Posted on January 16, 2015 by Phillip Thompson | 0 comments

We are very happy to be part of Uncommon Goods’ lineup of curated products. We were even happier to have Art Buyer Katy Loeb create a writeup on our little corner of the world on Hermitage Avenue. She covered the inspirations of Cape Horn Ill., the methods, and the physical environment. Overall, a fantastic piece. Check out the whole thing over on their blog. One thing that I think Katy captured especially well is that my interest in doing home and building drawings has emerged very organically from my love for Chicago homes and buildings. I think Chicago homes are appreciated by Chicagoans–but not celebrated nearly enough for what they are: livable spaces, uniquely American styles, and patchworks of themes.

We’re also fortunate to have been written up by Luxe Magazine in their Winter (Jan 2015) Chicago edition in a feature called “Insider.” I’ll link to that as soon as I have it available. Just glad to spread the joy of the work. People love their homes; I love drawing their homes; everyone wins?
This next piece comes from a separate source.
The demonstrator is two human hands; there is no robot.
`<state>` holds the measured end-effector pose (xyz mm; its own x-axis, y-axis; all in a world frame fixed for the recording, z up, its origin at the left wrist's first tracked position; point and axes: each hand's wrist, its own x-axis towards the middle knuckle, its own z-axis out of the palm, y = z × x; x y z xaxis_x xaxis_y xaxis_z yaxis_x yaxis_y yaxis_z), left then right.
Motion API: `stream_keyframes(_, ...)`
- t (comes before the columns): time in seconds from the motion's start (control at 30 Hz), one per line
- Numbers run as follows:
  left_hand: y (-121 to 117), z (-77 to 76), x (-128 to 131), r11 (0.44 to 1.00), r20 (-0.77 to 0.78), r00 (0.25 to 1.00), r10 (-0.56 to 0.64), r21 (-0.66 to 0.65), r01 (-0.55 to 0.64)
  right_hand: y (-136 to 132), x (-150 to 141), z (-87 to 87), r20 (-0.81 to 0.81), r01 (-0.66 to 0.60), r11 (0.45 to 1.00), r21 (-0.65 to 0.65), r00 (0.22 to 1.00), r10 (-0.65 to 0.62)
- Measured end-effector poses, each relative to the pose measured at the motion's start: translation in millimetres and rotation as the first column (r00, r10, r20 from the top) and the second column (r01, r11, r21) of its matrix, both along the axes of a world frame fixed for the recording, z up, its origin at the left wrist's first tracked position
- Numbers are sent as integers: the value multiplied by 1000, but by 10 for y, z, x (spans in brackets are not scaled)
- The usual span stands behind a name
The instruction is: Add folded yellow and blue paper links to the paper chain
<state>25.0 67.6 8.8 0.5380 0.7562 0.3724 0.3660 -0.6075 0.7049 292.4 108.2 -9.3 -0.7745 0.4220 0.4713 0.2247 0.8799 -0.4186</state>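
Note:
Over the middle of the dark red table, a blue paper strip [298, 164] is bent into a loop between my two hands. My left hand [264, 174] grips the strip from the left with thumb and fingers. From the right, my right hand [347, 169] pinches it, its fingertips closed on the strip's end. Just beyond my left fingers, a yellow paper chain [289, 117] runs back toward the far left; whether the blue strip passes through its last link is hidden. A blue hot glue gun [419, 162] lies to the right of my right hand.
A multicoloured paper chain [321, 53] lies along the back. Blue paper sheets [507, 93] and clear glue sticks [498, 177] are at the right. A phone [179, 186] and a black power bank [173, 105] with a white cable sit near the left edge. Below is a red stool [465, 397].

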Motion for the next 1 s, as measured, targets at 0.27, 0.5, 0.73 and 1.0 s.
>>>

In other, sadder news: Small Bar was one of the fourteen reputable beer bars that I had featured on the Chicago Beer Map. I loved their bar(s) on Fullerton and Division–though I hadn’t had the chance to visit their original Logan Square location. The location of theirs I included on the map was their Division location, which had a lot of character to it, breezy outdoor seating with a view of an active thoroughfare, and a great greystone facade.

I also liked Small Bar for taking an active appreciation of their presence on the map and featuring the framed Chicago Beer Map in their entrance. I got a lot of positive notes from friends who had stopped by Small Bar and noticed the map hanging up.

Things change and the map has stayed the same. Bars will come and go. I don’t have any plans to revisit and revise the beer map. One day the Chicago Beer Map will be a testament to a legacy of beer bars. What I can proudly say is that these beer bars represented some of PIONEERS of craft beer in Chicago, and that will never change.